A recent study by the UK's National Cyber Security Centre reconfirms what cybersecurity experts have been telling us for years: people aren’t getting the message about password security.
It could be that people don’t know how to generate a strong password, but let’s be honest: names of places, sports teams, children’s birthdays, and favorite songs are easier to remember than a complex string of characters. They make managing multiple logins easier, no matter how risky they might be.
It’s become an annual ritual to wag the finger at end users hoping to shame them into best practice. But when people resist something so simple for so long, maybe it’s time for something new.
With us since antiquity
The concept of password-based authentication began in ancient Rome, where soldiers used "watchwords" to establish identity and authority. You had to be privy to the day’s watchword in order to enter restricted areas and secret locations. Watchwords were updated frequently, and as far as systems designed to limit access to approved users went, they were highly effective.
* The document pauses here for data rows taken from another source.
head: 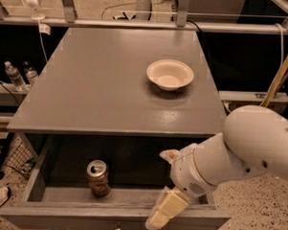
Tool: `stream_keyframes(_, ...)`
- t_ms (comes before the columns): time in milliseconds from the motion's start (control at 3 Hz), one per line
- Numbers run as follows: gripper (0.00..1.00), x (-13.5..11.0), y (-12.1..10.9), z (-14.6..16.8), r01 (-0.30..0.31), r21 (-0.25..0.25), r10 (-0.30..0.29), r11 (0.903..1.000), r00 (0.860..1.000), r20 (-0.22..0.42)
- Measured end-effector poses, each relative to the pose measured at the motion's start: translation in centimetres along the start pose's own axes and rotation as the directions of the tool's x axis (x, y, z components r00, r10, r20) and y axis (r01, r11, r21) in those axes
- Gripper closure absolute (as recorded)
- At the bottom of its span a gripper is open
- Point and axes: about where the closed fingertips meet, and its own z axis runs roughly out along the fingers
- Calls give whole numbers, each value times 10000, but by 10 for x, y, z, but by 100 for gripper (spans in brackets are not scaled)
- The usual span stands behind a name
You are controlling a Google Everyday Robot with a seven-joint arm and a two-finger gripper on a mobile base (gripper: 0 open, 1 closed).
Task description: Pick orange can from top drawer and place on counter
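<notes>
I've got the gripper [160, 189] over the right side of the top drawer [82, 216], fingers spread wide. The orange can [98, 178] stands upright to its left, not touching.

1. This is looking like a robotics lab: a metal rail [138, 24] and cables [118, 14] are running along 12 o'clock behind the counter [102, 86].
2. Plastic bottles [14, 76] are standing at 9 o'clock, and speckled floor [254, 215] is showing at 4 o'clock.
3. The gripper [167, 184] is hanging at 6 o'clock, fingers apart, over the top drawer [82, 216].
</notes>
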Motion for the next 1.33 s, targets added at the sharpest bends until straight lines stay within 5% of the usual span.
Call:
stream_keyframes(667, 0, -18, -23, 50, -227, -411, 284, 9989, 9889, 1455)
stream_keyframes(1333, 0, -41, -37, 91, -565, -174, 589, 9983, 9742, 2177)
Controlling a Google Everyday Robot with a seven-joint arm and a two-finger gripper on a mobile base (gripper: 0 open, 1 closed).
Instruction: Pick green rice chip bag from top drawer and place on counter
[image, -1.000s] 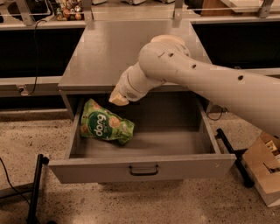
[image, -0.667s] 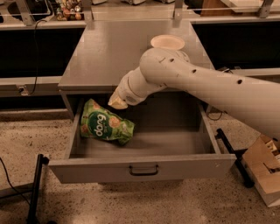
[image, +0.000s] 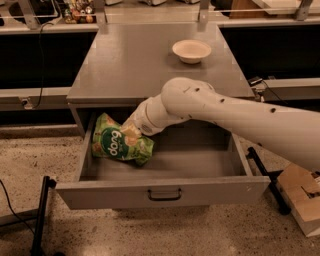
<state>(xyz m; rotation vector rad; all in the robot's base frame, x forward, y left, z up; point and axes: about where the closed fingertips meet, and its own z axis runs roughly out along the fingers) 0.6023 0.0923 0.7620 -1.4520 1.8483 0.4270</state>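
Observation:
The green rice chip bag (image: 119, 142) lies tilted in the left part of the open top drawer (image: 165, 192). My white arm reaches from the right down into the drawer. The gripper (image: 129, 131) sits right at the bag's upper right edge, touching or just over it; the wrist hides most of it. The grey counter (image: 130, 60) lies above and behind the drawer.
A shallow cream bowl (image: 191, 50) stands on the counter at the back right. A cardboard box (image: 302, 197) sits on the speckled floor at the right. A dark pole (image: 40, 215) stands at the front left of the drawer. Dark shelves flank the cabinet.
My arm has lowered and moved forward-left into the drawer, uncovering the bowl on the counter. The gripper has come down onto the bag's upper edge. The bag has hardly shifted.

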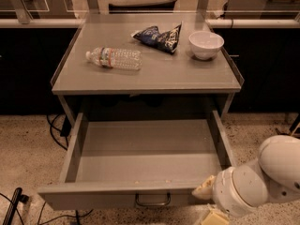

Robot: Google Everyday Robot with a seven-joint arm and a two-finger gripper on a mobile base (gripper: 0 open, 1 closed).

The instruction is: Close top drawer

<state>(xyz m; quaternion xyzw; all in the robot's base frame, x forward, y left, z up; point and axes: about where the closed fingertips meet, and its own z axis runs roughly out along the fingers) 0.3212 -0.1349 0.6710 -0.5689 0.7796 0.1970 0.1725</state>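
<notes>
The top drawer is a wide, deep grey metal drawer. It stands pulled far out from under the grey table and is empty inside. Its flat front panel faces me, with one dark loop handle at its centre. My gripper is at the bottom right, at the end of the bulky white arm. It sits right at the right end of the drawer's front panel. The arm hides most of it, and I cannot tell whether it touches the panel.
On the grey table top lie a clear plastic water bottle, a dark blue chip bag and a white bowl. Black cables run over the speckled floor at the left. A dark counter wall stands behind.
</notes>
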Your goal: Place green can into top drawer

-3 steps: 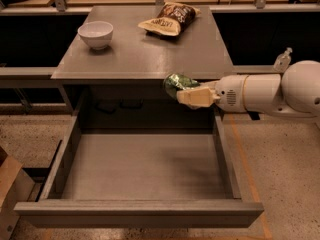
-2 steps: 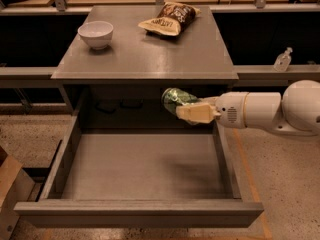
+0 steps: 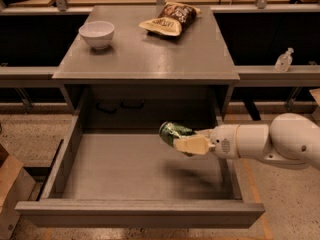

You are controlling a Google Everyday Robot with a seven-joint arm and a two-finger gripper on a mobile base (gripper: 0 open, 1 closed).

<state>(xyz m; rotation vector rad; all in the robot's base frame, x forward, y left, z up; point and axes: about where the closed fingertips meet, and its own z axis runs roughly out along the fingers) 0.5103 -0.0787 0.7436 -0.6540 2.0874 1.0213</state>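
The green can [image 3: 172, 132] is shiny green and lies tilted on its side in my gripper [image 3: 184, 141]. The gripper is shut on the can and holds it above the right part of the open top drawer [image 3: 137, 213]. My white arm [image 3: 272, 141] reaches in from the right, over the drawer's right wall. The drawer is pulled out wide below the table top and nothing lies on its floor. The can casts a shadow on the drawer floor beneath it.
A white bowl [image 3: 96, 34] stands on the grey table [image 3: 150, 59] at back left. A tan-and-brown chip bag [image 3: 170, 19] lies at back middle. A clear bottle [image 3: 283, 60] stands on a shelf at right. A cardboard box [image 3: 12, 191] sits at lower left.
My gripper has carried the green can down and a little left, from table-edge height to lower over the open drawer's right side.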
To make them more secure, watchwords developed into sets of passwords and counter-passwords. A guard might pose a cryptic question to someone seeking permission to enter and expect a predetermined response. Think about the coded exchanges between spies in espionage films and you’ve got the idea.
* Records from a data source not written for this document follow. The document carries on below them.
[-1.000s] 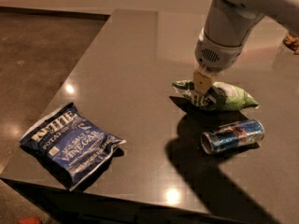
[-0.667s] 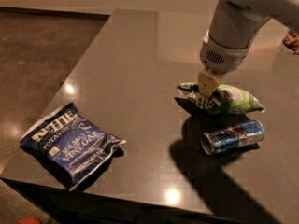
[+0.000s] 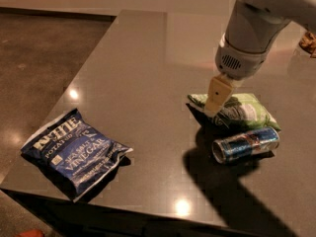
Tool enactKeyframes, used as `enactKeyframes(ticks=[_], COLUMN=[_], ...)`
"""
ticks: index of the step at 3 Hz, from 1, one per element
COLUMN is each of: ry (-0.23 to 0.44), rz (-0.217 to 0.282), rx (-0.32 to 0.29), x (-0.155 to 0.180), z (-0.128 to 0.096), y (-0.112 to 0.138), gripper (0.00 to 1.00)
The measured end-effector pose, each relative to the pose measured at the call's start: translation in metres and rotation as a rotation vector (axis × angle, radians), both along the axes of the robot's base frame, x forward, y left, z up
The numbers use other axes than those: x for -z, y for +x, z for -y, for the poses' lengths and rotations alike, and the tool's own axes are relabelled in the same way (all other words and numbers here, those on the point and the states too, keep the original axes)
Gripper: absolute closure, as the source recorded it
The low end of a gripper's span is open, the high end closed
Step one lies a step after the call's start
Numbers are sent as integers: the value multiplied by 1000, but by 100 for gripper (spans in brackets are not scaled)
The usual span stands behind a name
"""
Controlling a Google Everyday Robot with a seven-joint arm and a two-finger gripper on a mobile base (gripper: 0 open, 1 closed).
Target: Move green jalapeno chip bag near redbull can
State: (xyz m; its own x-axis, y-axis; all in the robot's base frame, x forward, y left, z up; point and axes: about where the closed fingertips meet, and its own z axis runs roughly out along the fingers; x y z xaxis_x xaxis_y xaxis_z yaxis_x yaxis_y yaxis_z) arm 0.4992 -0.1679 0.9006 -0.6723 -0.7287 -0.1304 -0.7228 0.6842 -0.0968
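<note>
The green jalapeno chip bag [image 3: 244,110], small, light green and white, lies on the dark table at the right. My gripper [image 3: 213,111] comes down from the upper right and is shut on the bag's left end; one cream finger [image 3: 217,94] shows and the other is hidden behind it. The redbull can [image 3: 245,144], blue and silver, lies on its side just in front of the bag, close to or touching it.
A larger dark blue salt-and-vinegar chip bag [image 3: 74,153] lies near the table's front left corner. The table's front edge [image 3: 123,212] and left edge drop to a brown floor. A brown object [image 3: 308,42] sits at the far right edge.
My gripper has moved to the right and toward the front with the green bag in it, bringing the bag closer to the can. The can and the blue bag have not moved.
</note>
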Motion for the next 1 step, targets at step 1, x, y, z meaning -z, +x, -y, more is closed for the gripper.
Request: enactKeyframes(ticks=[1], ry=[1], rz=[4], rx=[0], x=[0], z=[0], y=[1], gripper=[0])
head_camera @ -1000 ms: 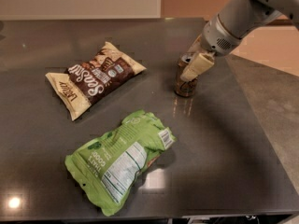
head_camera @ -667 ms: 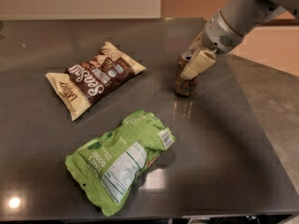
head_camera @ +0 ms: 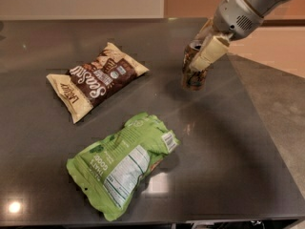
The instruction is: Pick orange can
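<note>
Orange can: toward the back right of the dark table, silver top up, between the robot's fingers.
Gripper: comes down from the upper right and is clamped on the can; one cream finger lies against the can's right side.
Can's base: cannot tell whether it touches the table.
Brown snack bag: flat, well to the can's left.
Green snack bag: flat, nearer the front edge, apart from both.
</note>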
With so much of what we take for granted in computing having roots in military applications, it’s no surprise that the watchword has been adapted for modern use. Though there have been crucial updates, such as connecting a watchword to a username, the basic concept has literally been in use for thousands of years.
A fatal vulnerability
The problem with passwords is simple: they are all or nothing. It’s a fundamental flaw that can’t be fixed.
No matter how much technical sophistication goes into hashing a password or creating a strong one, the effort is squandered the moment someone else learns what the password is. If they get it – and there are many many ways to get it – the battle is lost. Adding a security question is one way we’ve adjusted, but security questions are just passwords by another name.
The weaknesses don’t stop there:
- A significant number of us just don’t want the bother of creating and remembering one or more complex passwords.
- If people use simple passwords, they probably use them across numerous accounts.
- From gaming consoles, to Sharepoint logins and Netflix accounts, passwords are often shared between friends, family, and colleagues.
- Encrypting or hashing passwords adds another level of protection, but if a cybercriminal manages to install a keylogger, you’re back to square one.
If not passwords, what?
Two-factor authentication is one alternative that’s becoming more and more common. 2FA requires two different kinds of proof, for example combining a password with a unique code sent to your phone by SMS or via a dedicated authenticator app.
Adding a physical security token like a flash drive is another option. Banks have already adopted secure keys, in the form of tiny calculator-like devices used to generate unique access codes for secure online banking – but many customers despise them.
Apple and Samsung are trying to make biometrics like facial recognition a standard way to authenticate identity. It’s not clear yet if the simplicity of biometrics will beat out concerns about privacy and misuse, but they could be our post-password future.
Passwords consist only of information, so they can be breached with information. Moving from intangible to physical authentication seems like a natural evolution.
Protect yourself, from yourself
Passwords are weak and unreliable, but it’s still too early to ditch them. Although more secure alternatives have been developed, they still need more time to prove themselves before they can be widely adopted.
HaveIBeenPwned founder Troy Hunt thinks passwords are here to stay, despite how insecure they are. Speaking to an audience at InfoSecurity Europe in June, he said: "[The alternatives] may be good technically, but every single person in this room knows how to use a password, as bad as it is security-wise.” Basic usability will always trump security concerns.
For now, the best way to safeguard your passwords and sensitive data is to use a password manager. We’d suggest an offline one, that keeps your passwords on your phone, instead of storing them in the cloud, and allows you to access them with your biometrics, not a guessable master password.
Until everyone gets the message about strong passwords, or until biometrics achieve mass adoption, securing and encrypting your passwords offline is an effective personal failsafe.